Nevertheless, when people turn on their televisions and see a building that has totally collapsed, he notes, it has a very powerful impact. “Public opinion makes generalizations nowadays, and it is firmly convinced that construction firms cannot be trusted.”

“The [construction] industry has not learned how to respond in a timely manner, and with a communications strategy that counteracts the loss of confidence in the sector that has resulted,” says Francia Schurmann, professor of marketing at Adolfo Ibáñez University. “Even some of the construction companies that did not suffer any failures have not figured out how to change their communications strategy to tackle their image crisis.”
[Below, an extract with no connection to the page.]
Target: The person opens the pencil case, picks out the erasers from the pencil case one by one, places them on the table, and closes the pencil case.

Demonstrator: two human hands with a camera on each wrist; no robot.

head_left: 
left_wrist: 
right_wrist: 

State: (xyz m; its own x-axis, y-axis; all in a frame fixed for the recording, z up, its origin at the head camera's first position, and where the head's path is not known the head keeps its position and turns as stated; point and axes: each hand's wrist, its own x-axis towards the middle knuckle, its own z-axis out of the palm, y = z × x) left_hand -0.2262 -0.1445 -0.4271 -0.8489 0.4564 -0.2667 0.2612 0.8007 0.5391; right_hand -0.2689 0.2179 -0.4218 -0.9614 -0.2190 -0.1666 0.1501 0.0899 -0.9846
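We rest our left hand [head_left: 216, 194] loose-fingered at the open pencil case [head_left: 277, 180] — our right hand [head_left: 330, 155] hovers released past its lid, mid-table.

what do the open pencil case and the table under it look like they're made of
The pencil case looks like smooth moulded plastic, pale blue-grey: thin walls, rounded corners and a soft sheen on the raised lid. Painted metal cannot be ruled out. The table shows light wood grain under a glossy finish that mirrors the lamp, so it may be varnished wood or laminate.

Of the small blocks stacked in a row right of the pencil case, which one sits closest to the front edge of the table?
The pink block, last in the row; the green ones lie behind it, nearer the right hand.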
Companies have a great deal of work to do to restore the public confidence that they need if they are going to win over customers, suggests Guillermo Bilancio, professor of marketing and strategy at the Adolfo Ibáñez University. “It is a hard enough challenge during times of general distrust, and it could take a long period of time. For these companies, there is no alternative to working in this market; these are the companies that will play an important role in rebuilding the company.”
One way to rebuild public trust is for the sector to certify the quality of its construction, explains Muñoz, “by using independent certification organizations such as IDIEM, the Catholic University’s institute for materials research and Testing, and DICTUC, the Catholic University’s institute for scientific and technology research.” He also recommends that industry comply with certain international norms related to earthquakes, such as ISO 3010: 2001 (which covers the design of structures and the impact of seismic activities on structures). They also need to let potential clients know that they have obtained these certifications.

Other Sectors That Lost

Other sectors that have also lost their image and credibility include the utilities, electricity distribution companies, and providers of potable water, notes Schurmann. That happened because the population experienced widespread interruptions in the supply of these services after the earthquake, and following the resulting response efforts. “These companies also have not figured out how to inform the population about any potential cuts in service in the future,” she says.
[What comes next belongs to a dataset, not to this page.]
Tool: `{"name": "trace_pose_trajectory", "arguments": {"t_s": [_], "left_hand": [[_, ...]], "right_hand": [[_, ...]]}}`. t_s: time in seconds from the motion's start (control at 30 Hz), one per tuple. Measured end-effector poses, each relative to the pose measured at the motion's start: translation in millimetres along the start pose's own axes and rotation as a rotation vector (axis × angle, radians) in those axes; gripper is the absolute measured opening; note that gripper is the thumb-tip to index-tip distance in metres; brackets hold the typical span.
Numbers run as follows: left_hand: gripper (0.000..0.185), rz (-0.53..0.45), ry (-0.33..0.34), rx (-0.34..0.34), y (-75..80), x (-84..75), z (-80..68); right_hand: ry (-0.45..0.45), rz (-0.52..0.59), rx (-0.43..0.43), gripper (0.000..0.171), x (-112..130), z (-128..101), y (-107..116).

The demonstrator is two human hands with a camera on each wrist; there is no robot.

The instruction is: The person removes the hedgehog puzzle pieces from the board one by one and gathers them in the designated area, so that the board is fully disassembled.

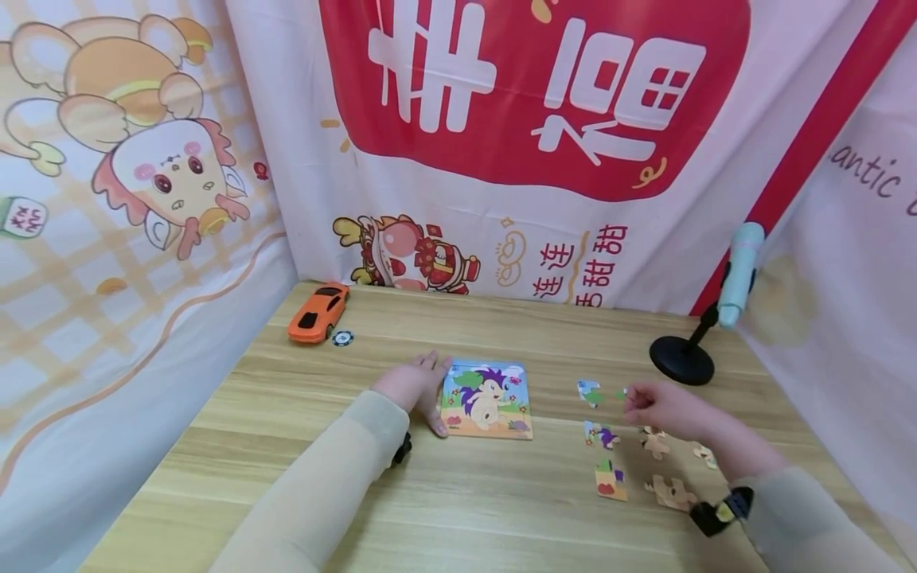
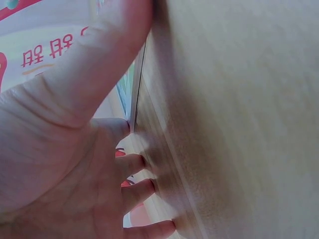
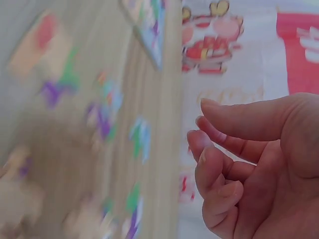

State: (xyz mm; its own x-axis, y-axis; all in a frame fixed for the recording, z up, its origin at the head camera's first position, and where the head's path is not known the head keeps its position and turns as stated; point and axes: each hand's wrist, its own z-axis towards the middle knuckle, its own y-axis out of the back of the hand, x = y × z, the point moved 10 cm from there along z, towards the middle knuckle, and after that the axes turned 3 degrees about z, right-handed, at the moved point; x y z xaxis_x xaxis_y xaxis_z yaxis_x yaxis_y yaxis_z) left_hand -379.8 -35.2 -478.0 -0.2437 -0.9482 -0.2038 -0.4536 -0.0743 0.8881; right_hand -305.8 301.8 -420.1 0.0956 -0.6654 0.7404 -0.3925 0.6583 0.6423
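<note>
A puzzle board [image 1: 487,400] with a purple-haired hedgehog picture lies flat on the table. My left hand [image 1: 423,390] rests at its left edge, fingers spread near the upper corner and thumb by the lower one. The left wrist view shows the board's thin edge [image 2: 135,94] beside the straight fingers. My right hand [image 1: 662,407] hovers over loose puzzle pieces, fingers loosely curled. Its thumb and fingertips stand apart with nothing between them in the right wrist view. Near it lie a blue-green piece [image 1: 591,394], a purple piece [image 1: 602,436] and a piece with a red patch [image 1: 610,483].
Beige pieces [image 1: 671,493] lie under the right forearm, with another piece [image 1: 705,455] to the right. An orange toy car [image 1: 318,313] and a round chip [image 1: 343,338] sit at the back left. A microphone [image 1: 741,270] on a black stand [image 1: 682,360] stands back right.
</note>
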Motion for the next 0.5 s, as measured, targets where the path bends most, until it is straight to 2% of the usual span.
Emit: {"name": "trace_pose_trajectory", "arguments": {"t_s": [0.17, 0.33, 0.5], "left_hand": [[0.137, -0.025, 0.016, 0.005, -1.9, 2.4, 0.8], [0.138, 0.007, -0.005, -0.001, -3.2, 1.0, 2.5], [0.138, 0.011, -0.007, -0.004, -2.7, -0.3, 3.1]], "right_hand": [[0.058, -0.040, 0.016, 0.007, 35, 41, -17], [0.108, -0.080, -0.004, 0.010, 63, 75, -46], [0.118, -0.114, -0.002, 0.020, 74, 96, -78]]}}
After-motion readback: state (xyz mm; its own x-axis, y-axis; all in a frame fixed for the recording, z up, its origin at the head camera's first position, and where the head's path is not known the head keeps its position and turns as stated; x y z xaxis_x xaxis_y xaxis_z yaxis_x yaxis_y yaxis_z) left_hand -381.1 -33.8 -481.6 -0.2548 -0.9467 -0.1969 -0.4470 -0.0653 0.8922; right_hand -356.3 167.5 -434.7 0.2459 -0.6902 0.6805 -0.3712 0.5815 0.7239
Cellular telephone companies are in a similar situation, adds Leporati, because consumers have had to do without their services after the earthquake, as well as after the tremor of 6.9 degrees recorded on March 11 during the ceremony that marked the end of the administration of President Michelle Bachelet, and the arrival of current President Sebastian Piñera. The entire population was unable to make cell calls, and very few people were able to send text messages. “In this case, reality clashes with the advertising that these companies are doing,” says Schurmann, because those campaigns emphasize normalcy and the continuity of their operations.

For example, Entel PCS, the cellular phone provider, says in one of its campaigns: “To the degree that electricity service becomes normalized, [wireless] connectivity will also return to normal.”

Nevertheless, some industries will benefit from the disaster, according to Uribe. One of these is retailing, which “has gained visibility thanks to the fact that it led the social assistance programs for the rapid deployment of what he calls ‘plasticity’ — that is, ‘1 plus 1’ plans — as well as because of its logistics capabilities. Retailers were able to reach the areas affected by the quake with trucks that carried [their logos, such as] Jumbo, Unimark and Tottus – all of which are supermarket operators – as well as with food, clothing and mattresses for those who were in need.

In terms of marketing, the biggest winner is the banking sector, notes Leporati. In its messages, “it offers a direct and clear benefit to the consumer, such as, for example, lower interest rates for consumer loans; and that is something that has become a reality.”